O curioso, é que a 100m deste posto da CIDASC, há uma placa informando: “Santa Catarina – Estado Livre da Febre Aftosa”. Isto dá bem a dimensão de como se administra (?) o estado em duas áreas muito importantes: saúde e finanças.
E aí o leitor encerra a carta perguntando: “o que é mesmo que o LHS foi fazer nos EUA?”

NADA DE NOVO
Apesar da enorme crise do setor aéreo e, principalmente, do controle do espaço aéreo, nada de muito consistente tem sido feito. Os equipamentos continuam os mesmos, O número de controladores não cresceu. As condições de trabalho continuam iguais e os salários não foram mexidos. As conversas entre as partes não andam e usar o avião continua sendo um tormento.

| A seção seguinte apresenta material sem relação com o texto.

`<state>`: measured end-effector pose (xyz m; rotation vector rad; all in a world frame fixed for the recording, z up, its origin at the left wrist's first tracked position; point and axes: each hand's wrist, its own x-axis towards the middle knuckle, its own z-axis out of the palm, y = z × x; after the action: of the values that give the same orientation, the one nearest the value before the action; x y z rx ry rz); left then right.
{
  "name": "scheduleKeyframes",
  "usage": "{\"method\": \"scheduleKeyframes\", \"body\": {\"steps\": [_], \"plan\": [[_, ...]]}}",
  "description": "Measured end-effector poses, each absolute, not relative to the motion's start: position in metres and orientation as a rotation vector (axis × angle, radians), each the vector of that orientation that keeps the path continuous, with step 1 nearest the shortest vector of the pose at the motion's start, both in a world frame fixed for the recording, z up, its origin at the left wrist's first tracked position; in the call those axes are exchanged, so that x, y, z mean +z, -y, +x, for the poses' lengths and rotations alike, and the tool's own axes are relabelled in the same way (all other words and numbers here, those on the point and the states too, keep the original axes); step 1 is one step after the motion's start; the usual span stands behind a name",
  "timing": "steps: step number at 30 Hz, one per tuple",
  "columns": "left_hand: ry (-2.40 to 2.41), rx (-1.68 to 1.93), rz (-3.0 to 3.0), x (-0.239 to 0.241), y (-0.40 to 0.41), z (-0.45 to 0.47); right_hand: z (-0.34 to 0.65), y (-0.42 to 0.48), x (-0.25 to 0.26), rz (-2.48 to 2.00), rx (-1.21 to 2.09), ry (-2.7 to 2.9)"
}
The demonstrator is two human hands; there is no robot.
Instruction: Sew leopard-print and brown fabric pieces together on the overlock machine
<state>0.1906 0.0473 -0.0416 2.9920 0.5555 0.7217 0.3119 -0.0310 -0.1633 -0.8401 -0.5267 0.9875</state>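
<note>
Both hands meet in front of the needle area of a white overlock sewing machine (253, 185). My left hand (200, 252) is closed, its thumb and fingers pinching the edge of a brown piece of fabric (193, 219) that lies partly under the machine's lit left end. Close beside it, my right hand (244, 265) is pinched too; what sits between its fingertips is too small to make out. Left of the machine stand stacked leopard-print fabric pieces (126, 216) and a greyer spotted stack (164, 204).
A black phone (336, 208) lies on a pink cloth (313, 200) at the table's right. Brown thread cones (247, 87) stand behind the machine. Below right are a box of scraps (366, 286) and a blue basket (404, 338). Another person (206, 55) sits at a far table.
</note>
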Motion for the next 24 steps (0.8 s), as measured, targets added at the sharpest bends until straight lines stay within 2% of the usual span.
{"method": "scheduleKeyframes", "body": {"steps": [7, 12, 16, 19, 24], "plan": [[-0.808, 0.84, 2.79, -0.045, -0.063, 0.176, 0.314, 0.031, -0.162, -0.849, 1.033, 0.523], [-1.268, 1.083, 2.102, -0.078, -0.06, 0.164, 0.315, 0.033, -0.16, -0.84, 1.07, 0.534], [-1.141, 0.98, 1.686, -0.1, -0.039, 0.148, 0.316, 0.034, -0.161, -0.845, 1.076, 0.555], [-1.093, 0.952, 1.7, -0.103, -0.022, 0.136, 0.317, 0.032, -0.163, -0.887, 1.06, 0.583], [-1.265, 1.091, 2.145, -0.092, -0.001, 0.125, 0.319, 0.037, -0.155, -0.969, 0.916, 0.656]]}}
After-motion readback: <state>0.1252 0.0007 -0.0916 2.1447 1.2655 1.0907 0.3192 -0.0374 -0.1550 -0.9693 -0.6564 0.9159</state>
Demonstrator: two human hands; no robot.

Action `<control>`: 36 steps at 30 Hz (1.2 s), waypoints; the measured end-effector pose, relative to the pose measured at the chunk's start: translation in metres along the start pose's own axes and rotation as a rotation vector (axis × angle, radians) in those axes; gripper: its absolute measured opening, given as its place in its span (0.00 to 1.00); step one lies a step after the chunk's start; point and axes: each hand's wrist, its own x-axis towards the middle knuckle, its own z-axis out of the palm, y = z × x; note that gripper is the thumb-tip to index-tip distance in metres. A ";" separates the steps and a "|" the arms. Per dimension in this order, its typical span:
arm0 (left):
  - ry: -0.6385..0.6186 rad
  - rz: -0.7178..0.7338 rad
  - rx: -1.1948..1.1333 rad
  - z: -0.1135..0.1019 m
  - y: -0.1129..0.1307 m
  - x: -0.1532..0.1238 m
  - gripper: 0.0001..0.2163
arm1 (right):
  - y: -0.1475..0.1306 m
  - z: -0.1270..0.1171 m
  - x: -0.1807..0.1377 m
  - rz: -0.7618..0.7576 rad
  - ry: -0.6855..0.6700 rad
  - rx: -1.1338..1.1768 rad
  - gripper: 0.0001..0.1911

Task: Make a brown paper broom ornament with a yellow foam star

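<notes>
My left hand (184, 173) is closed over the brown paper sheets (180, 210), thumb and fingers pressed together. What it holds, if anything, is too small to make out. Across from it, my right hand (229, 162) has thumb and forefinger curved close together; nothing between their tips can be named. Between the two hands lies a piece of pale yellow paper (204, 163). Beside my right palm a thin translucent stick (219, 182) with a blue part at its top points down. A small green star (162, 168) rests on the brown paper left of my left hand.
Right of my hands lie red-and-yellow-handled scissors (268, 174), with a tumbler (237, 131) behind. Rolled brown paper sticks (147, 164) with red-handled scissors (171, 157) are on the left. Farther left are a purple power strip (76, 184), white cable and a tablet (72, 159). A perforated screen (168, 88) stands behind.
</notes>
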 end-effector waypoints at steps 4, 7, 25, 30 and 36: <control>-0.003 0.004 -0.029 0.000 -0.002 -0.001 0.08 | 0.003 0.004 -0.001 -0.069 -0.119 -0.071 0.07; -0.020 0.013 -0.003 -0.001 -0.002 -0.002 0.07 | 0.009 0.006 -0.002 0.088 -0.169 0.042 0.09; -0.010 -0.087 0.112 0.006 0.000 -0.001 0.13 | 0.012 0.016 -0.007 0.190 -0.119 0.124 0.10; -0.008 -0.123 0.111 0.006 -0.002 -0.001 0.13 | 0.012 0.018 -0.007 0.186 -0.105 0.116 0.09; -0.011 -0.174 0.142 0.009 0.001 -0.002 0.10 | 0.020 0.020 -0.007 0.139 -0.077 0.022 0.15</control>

A CPI do Apagão, na Câmara, servirá apenas para dar palanque a alguns governistas pouco conhecidos e emprego a uma chusma de aliados: amigos, amigos, mas a lealdade custa cargos no segundo escalão. A oposição, ora, a oposição esfumou-se, desapareceu.

O AMIGO DAS TELES
Duas publicações voltadas para radiodifusores e operadores de rádio e TV (Pay-TV e Tela Viva) exibiam, em suas versões on-line, esta semana, uma informação e um lembrete.

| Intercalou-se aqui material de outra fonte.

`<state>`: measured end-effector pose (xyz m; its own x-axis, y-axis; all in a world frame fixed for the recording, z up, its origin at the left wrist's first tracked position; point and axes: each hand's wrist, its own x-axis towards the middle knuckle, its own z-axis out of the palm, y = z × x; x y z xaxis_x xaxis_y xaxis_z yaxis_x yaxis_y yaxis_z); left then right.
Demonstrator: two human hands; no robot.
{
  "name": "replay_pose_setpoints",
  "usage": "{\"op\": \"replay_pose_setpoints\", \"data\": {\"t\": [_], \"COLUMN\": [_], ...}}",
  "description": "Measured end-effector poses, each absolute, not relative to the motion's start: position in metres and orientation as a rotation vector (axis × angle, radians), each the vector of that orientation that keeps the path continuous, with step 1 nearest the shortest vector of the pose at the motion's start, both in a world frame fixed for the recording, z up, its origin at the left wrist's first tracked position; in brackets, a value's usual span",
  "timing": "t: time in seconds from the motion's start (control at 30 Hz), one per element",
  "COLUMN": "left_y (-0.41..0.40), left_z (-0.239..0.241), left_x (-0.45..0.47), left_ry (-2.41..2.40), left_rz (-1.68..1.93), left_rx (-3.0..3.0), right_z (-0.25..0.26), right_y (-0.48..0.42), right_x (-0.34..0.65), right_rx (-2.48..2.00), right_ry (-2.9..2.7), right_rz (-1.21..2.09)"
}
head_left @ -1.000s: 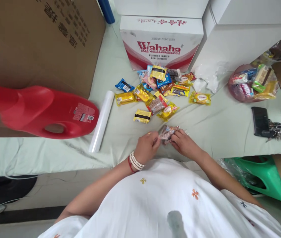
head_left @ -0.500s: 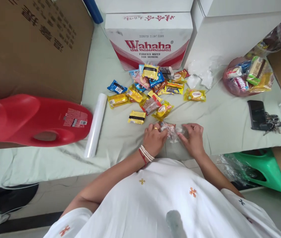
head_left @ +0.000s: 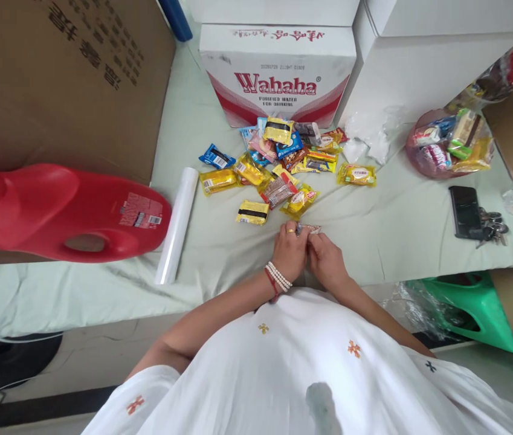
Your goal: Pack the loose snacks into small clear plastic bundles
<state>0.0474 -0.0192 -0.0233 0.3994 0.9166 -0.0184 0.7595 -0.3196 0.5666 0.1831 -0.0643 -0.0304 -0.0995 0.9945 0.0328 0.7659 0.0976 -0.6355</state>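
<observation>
My left hand (head_left: 290, 249), with a ring and bead bracelets at the wrist, closes on a small brown snack in clear plastic film (head_left: 309, 229). Against it, my right hand (head_left: 327, 258) is closed on the same film, thumb and fingers pressed together. Only the upper edge of the wrapped snack shows; the rest is hidden under my fingers. Just beyond my hands lie a yellow snack packet with a black band (head_left: 252, 212), a yellow packet (head_left: 300, 200) and a red and brown packet (head_left: 278, 190), at the front of a loose heap of wrapped snacks.
Behind the heap stands a white water carton (head_left: 278, 66). To the left are a plastic film roll (head_left: 177, 226) and a red jug (head_left: 75, 211) lying on its side. On the right are a pink bowl of snacks (head_left: 419, 163), a black phone (head_left: 465, 211) and keys (head_left: 494, 228).
My right hand has moved left from the film's outer edge, and its open fingers have closed beside my left hand. The film is now gathered and mostly covered.
</observation>
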Motion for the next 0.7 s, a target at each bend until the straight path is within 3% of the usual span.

A informação: “Bornhausen preside frente dos radiodifusores”. Referia-se à instalação, pelo deputado catarinense Paulo Bornhausen (DEM), da Frente Parlamentar de Radiodifusão no Congresso, com 24 senadores e 201 deputados (boa parte deles concessionários, direta ou indiretamente, de canais).

E o lembrete:
“Bornhausen é o autor do projeto com regras para a produção de conteúdo, o PL 29/2007. Trata-se de projeto que não agrada, de maneira nenhuma, os radiodifusores, pois é considerado excessivamente favorável a empresas de telecomunicações”.

5 comentários:

Anônimo disse...

Caro Cesar, Floripa vai parar em termos de novos investimentos. Qual o empresario, mesmo que queira fazer tudo certinho, tera coragem de investir aqui. Pode ser preso. Idem para o funcionario publico que se atrever a licenciar uma obra legal. Tem o lado bom e o lado ruim. Ah, vc sabia que o terreno onde esta edificado o predio da PF era mangue ha 30 anos atras? e o que e pior-para a PF ser ali instalada, a camara teve que modificar o plano diretor. Sera que a PF pagou propina? Claro que nao! Se isso nao fosse feito, a pedido da propria PF, o orgao iria na epoca, para Curitiba, e ai perderiamos um importante orgao federal. Coisas do destino...

Anônimo disse...

haha,

Tem muita boca de aluguel, agora tentando desqualificar o brilhante trabalho da Polícia e da Justiça Federal. Os Empresário sérios não estão nem um pouco preocupados, pois sabem que em qualquer ramo da atividade empresarial, deve-se cumprir a lei. Ao contrário, estão livres da concorrência desleal e das propostas indecorosas dos corruptos.

Cláudio Júnior Damin disse...

Cesar!
ótima essa tua coluna hoje!

Alexandre Gonçalves disse...

Espia esse blog: http://vereadorjuju.blogspot.com. Trata-se de um blog de clipagem das “atividades do vereador Juarez Silveira segundo matérias apresentadas pela mídia”. Não é mantido pelo assessoria do vereador, mas por um usuário do Blogger que assina “alfred”. Desafeto? Está no ar desde março do ano passado. Reúne notinhas em colunas que fazem a gente juntar umas peças...
Abs.

Anônimo disse...

César:

Florianópolis ainda é a Capital do Estado? Pq, se depender do prefeito, vira Central de Polícia. O cara já colocou dois policiais na Prefeitura (Ildo e Salum).